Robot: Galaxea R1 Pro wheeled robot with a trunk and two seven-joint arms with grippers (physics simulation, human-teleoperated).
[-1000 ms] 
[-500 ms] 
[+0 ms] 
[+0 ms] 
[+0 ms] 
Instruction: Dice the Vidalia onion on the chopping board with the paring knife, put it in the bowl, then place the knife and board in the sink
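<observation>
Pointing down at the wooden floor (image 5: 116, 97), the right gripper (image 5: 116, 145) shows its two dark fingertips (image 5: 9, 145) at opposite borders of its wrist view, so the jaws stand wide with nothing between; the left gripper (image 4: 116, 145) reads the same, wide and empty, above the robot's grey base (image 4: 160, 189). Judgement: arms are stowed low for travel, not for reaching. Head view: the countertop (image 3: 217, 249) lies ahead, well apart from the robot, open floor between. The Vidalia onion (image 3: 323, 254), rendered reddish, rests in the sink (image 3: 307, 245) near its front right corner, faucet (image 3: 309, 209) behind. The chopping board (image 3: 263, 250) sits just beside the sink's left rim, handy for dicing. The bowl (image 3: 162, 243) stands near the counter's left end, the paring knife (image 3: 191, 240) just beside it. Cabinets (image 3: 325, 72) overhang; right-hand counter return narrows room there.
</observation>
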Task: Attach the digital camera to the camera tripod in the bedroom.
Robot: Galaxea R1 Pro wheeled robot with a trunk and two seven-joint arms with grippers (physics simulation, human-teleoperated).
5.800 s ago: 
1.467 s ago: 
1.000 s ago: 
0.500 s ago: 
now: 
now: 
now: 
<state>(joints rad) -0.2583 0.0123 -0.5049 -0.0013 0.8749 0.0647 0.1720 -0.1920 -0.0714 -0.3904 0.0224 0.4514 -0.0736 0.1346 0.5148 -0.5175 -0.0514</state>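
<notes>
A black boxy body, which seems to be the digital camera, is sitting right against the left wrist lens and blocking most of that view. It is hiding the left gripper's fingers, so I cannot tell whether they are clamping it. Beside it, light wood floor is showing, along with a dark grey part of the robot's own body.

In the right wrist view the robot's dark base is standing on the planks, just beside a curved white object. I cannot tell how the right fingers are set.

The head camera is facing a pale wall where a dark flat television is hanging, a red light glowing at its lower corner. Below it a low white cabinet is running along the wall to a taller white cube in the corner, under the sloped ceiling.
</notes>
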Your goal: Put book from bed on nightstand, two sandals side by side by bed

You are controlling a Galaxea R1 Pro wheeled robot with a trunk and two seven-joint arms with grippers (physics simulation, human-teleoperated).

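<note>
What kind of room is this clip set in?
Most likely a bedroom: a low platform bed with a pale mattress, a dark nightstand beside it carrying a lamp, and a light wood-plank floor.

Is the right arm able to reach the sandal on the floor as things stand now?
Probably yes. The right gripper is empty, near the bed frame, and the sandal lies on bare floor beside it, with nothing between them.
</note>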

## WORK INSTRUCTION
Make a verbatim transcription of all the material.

## OUTPUT FOR THIS EXERCISE
Robot: Galaxea R1 Pro wheeled robot with a trunk and two seven-joint arms with grippers (physics simulation, human-teleoperated).
[-1000 ms] 
[-500 ms] 
[+0 ms] 
[+0 ms] 
[+0 ms] 
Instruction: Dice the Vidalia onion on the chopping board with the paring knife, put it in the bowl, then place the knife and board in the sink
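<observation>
Pointing down at the wooden floor (image 5: 116, 97), the right gripper (image 5: 116, 145) shows its two dark fingertips (image 5: 9, 145) at opposite borders of its wrist view, so the jaws stand wide with nothing between; the left gripper (image 4: 116, 145) reads the same, wide and empty, above the robot's grey base (image 4: 160, 189). Judgement: arms are stowed low for travel, not for reaching. Head view: the countertop (image 3: 217, 249) lies ahead, well apart from the robot, open floor between. The Vidalia onion (image 3: 323, 254), rendered reddish, rests in the sink (image 3: 307, 245) near its front right corner, faucet (image 3: 309, 209) behind. The chopping board (image 3: 263, 250) sits just beside the sink's left rim, handy for dicing. The bowl (image 3: 162, 243) stands near the counter's left end, the paring knife (image 3: 191, 240) just beside it. Cabinets (image 3: 325, 72) overhang; right-hand counter return narrows room there.
</observation>
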Task: Attach the digital camera to the camera tripod in the bedroom.
Robot: Galaxea R1 Pro wheeled robot with a trunk and two seven-joint arms with grippers (physics simulation, human-teleoperated).
5.800 s ago: 
1.467 s ago: 
1.000 s ago: 
0.500 s ago: 
now: 
now: 
now: 
<state>(joints rad) -0.2583 0.0123 -0.5049 -0.0013 0.8749 0.0647 0.1720 -0.1920 -0.0714 -0.3904 0.0224 0.4514 -0.0736 0.1346 0.5148 -0.5175 -0.0514</state>
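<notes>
A black boxy body, which seems to be the digital camera, is sitting right against the left wrist lens and blocking most of that view. It is hiding the left gripper's fingers, so I cannot tell whether they are clamping it. Beside it, light wood floor is showing, along with a dark grey part of the robot's own body.

In the right wrist view the robot's dark base is standing on the planks, just beside a curved white object. I cannot tell how the right fingers are set.

The head camera is facing a pale wall where a dark flat television is hanging, a red light glowing at its lower corner. Below it a low white cabinet is running along the wall to a taller white cube in the corner, under the sloped ceiling.
</notes>
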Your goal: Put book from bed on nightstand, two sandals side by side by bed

You are controlling a Galaxea R1 Pro wheeled robot with a trunk and two seven-joint arms with grippers (physics simulation, human-teleoperated).

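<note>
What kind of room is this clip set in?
Most likely a bedroom: a low platform bed with a pale mattress, a dark nightstand beside it carrying a lamp, and a light wood-plank floor.

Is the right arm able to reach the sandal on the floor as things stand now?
Probably yes. The right gripper is empty, near the bed frame, and the sandal lies on bare floor beside it, with nothing between them.
</note>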

Apart from this answer, nothing more is required.